When the university received 200 naval training corps members from the hard-hit Pelham Bay Park in New York, each man was subject to a health examination and treated with a medicinal nasal spray.
After October, all student trainees transferred into Princeton were sent through “a specially constructed disinfecting plant.”
Officials here also took social distancing seriously. Beds were moved so men could sleep at least 5 feet apart, proper separation was practiced during outdoor training whenever possible and there were strict restrictions on student off-campus movement.
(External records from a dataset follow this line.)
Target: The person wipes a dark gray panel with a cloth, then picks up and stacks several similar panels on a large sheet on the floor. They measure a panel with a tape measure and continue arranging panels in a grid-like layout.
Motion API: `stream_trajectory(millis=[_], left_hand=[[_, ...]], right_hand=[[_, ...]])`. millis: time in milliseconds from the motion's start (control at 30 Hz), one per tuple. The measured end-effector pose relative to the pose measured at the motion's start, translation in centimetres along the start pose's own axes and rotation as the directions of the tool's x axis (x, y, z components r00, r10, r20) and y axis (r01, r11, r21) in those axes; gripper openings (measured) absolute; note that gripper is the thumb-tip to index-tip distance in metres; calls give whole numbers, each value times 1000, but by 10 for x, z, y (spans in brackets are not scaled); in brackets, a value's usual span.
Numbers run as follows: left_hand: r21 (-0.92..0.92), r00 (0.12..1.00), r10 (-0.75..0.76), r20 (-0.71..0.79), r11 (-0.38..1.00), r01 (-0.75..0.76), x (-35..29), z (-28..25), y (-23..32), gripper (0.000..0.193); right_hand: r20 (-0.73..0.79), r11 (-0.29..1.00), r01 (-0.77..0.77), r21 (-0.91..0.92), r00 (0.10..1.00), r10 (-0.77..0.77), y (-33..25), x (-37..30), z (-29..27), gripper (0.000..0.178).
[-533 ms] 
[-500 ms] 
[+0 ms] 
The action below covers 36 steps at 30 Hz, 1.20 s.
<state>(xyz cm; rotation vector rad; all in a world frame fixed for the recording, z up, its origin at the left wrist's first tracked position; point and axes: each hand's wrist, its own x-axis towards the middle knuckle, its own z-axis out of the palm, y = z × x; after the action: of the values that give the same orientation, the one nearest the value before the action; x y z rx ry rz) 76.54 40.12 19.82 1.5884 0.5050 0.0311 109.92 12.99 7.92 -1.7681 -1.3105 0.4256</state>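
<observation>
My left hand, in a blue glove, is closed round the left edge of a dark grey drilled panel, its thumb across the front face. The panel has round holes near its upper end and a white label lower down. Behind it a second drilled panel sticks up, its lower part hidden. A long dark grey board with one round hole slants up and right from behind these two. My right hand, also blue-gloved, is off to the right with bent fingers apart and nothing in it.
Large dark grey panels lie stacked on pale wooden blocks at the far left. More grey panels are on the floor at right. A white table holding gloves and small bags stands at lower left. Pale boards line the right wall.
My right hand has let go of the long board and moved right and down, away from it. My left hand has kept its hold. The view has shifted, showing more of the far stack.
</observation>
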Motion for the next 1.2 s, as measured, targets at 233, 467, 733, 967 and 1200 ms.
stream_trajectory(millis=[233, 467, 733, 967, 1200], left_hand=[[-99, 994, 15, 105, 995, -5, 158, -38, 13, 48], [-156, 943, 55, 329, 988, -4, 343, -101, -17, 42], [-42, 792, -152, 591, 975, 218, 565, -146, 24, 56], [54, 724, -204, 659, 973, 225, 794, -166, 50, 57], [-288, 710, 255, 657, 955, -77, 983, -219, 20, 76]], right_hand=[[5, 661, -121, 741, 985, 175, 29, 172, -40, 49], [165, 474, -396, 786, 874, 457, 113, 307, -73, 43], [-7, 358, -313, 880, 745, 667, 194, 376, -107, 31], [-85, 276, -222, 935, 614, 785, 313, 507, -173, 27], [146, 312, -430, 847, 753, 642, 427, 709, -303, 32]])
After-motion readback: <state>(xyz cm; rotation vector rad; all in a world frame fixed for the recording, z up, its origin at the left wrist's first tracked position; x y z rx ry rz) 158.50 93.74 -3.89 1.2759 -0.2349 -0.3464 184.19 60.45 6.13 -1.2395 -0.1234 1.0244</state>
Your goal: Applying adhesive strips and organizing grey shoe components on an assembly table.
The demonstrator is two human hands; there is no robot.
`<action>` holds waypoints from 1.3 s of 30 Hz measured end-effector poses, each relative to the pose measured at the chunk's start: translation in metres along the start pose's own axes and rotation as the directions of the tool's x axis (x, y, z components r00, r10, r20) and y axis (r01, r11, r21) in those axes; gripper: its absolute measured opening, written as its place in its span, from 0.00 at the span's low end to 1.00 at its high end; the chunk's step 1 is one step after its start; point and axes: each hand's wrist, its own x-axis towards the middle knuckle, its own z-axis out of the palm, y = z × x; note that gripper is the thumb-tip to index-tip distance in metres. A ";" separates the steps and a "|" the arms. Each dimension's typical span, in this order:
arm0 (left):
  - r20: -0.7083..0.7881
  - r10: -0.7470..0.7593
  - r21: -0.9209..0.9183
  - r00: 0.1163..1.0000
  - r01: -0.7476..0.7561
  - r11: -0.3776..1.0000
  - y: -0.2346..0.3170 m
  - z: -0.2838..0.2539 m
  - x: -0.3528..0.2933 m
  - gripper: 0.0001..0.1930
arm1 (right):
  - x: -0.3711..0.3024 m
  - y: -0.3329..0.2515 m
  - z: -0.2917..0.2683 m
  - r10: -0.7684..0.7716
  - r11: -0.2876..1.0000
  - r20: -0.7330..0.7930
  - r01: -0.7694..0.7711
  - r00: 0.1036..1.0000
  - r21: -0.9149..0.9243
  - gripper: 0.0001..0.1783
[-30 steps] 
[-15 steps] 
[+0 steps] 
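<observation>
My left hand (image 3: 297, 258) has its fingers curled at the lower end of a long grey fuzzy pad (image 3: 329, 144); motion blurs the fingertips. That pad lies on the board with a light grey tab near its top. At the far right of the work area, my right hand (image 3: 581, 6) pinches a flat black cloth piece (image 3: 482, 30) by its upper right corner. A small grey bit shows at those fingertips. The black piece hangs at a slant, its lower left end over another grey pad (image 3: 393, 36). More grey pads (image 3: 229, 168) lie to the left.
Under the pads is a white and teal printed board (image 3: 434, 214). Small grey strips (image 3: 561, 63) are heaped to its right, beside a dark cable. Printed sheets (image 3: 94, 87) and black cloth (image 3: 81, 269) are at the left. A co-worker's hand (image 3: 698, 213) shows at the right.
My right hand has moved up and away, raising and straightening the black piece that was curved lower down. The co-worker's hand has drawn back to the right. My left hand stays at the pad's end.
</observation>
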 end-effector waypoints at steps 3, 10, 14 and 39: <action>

On the problematic side, there were no restrictions of visiting parents — and visit they reportedly did.
The town of Princeton surrounding the university shut down businesses and public gathering to help curb the virus’ spread.
Like Philly is doing now, the town closed children’s schools. “Whether they want it or not, the pupils of the schools have a compulsory vacation for a period of time not now known,” a newspaper blurb titled “No School!” read.
And in stark contrast to Bryn Mawr’s myriad public gatherings held after quarantine, Princeton, even with its school of soldiers-in-training, canceled its Liberty Parade.
At final count, the 5,700-person town of Princeton had 300 flu cases, 50 cases of pneumonia and 15 flu-related deaths by mid-October.
At Princeton University there were 68 reported cases of influenza among the 1,142 university student army cadets and no student deaths. One professor died from pneumonia.